Since this is such an unusual situation, employers should think seriously about moving away from the traditional 9-to-5 routine, allowing parents the opportunity to work their required hours at a time convenient to them. This may mean splitting the working day into two, with a period of homeschooling in the middle of the day in line with government requirements for between three and five hours of education.

A more relaxed and flexible approach will make employees feel supported and trusted at the toughest of times. After establishing what their employees require, managers need to make use of informal regular check-ins so they can discuss how individuals are coping and what reasonable adjustments can be made so they can fulfil their role. Employees with large families may, for example, request a short-term reduction in working hours or additional support from elsewhere within the business, such as job sharing or using a more convenient work location used by another department.

All employers need to consider that no two situations are the same and different levels of support or adjustments will be required. Employees with more than one child, young children or exam students will require more focused care than perhaps those with older children who may need less frequent support.

HR managers should also consider that it is not only parents that are impacted by the requirement to educate children at home. Employees living in extended family households or shared accommodation may be experiencing similar struggles to find the space to work effectively within core hours.

If parents are under heavy pressure, they may well request annual leave and, potentially, unpaid leave to help resolve the demands on their time and emotional energy. Many will make these requests because they used their parental leave allowance during the previous two lockdowns.

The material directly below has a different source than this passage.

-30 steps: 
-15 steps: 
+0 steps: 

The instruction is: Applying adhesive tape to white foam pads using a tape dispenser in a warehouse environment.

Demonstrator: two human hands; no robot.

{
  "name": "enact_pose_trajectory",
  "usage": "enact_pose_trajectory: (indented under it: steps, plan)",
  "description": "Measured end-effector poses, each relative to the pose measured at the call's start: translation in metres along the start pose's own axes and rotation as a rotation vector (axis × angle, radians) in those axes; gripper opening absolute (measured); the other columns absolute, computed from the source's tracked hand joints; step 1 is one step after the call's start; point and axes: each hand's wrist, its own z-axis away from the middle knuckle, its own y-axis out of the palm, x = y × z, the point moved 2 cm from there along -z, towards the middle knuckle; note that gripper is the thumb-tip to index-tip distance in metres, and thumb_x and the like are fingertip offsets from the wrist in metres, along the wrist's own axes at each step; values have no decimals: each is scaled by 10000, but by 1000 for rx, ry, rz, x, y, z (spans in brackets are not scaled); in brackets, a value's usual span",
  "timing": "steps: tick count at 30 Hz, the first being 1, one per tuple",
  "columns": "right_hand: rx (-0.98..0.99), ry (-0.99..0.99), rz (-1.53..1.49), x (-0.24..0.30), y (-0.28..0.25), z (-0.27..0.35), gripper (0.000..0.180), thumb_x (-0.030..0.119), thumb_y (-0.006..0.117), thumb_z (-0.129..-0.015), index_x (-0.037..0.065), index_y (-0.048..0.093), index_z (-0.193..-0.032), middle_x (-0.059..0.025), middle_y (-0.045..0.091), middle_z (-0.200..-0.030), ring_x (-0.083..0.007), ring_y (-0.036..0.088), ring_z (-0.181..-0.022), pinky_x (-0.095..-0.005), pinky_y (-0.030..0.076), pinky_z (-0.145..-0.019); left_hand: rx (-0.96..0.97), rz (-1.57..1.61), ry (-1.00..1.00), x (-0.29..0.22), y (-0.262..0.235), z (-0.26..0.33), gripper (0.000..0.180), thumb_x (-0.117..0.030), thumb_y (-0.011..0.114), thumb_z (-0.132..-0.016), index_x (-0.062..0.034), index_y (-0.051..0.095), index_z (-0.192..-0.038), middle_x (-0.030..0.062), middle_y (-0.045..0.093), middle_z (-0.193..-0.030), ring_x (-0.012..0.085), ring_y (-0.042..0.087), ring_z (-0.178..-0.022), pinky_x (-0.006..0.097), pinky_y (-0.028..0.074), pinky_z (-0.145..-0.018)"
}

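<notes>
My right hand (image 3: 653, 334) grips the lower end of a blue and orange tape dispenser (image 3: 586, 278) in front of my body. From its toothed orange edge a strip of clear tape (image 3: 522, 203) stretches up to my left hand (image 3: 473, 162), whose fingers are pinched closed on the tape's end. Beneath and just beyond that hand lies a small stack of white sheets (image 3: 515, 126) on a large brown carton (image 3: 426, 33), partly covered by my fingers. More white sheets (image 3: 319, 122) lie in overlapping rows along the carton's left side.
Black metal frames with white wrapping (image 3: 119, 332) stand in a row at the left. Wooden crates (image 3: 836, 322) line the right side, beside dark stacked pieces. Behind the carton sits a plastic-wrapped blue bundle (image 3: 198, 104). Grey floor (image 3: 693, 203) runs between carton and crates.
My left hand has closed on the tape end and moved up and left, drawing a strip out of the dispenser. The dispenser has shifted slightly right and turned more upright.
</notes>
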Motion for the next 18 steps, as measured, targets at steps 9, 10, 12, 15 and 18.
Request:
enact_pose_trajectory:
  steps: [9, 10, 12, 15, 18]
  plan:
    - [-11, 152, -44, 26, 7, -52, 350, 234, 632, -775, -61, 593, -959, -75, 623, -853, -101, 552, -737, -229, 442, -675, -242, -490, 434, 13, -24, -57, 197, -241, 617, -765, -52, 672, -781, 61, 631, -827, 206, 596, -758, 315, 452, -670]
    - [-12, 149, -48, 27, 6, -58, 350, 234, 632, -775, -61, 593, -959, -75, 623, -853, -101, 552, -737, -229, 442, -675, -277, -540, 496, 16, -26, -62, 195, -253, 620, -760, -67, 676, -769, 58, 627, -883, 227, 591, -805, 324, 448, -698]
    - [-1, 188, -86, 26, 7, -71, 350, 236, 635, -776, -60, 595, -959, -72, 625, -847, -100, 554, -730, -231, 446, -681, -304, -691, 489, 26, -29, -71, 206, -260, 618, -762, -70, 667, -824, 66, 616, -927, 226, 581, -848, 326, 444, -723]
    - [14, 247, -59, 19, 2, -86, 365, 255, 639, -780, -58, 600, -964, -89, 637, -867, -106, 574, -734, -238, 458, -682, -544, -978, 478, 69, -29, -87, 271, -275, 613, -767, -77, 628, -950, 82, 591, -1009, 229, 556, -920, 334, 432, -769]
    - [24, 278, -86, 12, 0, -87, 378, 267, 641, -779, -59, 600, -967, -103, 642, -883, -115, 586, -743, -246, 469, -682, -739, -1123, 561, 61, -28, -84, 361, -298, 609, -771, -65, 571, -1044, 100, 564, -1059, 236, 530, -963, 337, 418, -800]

Since the purpose of annual leave is to provide relaxation and recuperation throughout the year, rather than cashing it all to meet childcare needs, it may be worthwhile considering offering unpaid leave for the time being. After all, this is such an unusual predicament for everyone, which has gone on far longer than many of us expected.

There are further options within employment regulations that parents may wish to discuss with their employer. Unfortunately, these options will also result in reduced pay. From day one of employment, all employees are entitled to time off work without pay to help someone who depends on them (a ‘dependant’) in an unexpected event or emergency. This would apply in the current situation although the drawback with this option is that time off is primarily to arrange for that care, rather than for employees to provide the care themselves.

As a last resort for those in a financially permitting position, all parents are also entitled to unpaid parental leave, which is 18 weeks for each child and adopted child up to their eighteenth birthday. Parents must take this leave as whole weeks rather than individual days, unless their employer agrees otherwise or if their child is disabled. Unpaid parental leave is limited to four weeks for each child per year, but employers can be flexible with this and may allow parents to take a larger proportion. There is a necessity here for employers to ensure accurate records are kept so that the allowance is not exceeded over time.

The challenges facing employers and HR departments over homeschooling by their employees are substantial. Employers need to balance the needs of the business with the unique requirements of each parent they employ. Getting the balance wrong could jeopardise productivity and cause longer-term damage to the business and its brand reputation. If employers have the means to check-in with their employees regularly and make those conversations meaningful, then they are more likely to calibrate that balance correctly, to the benefit of everyone.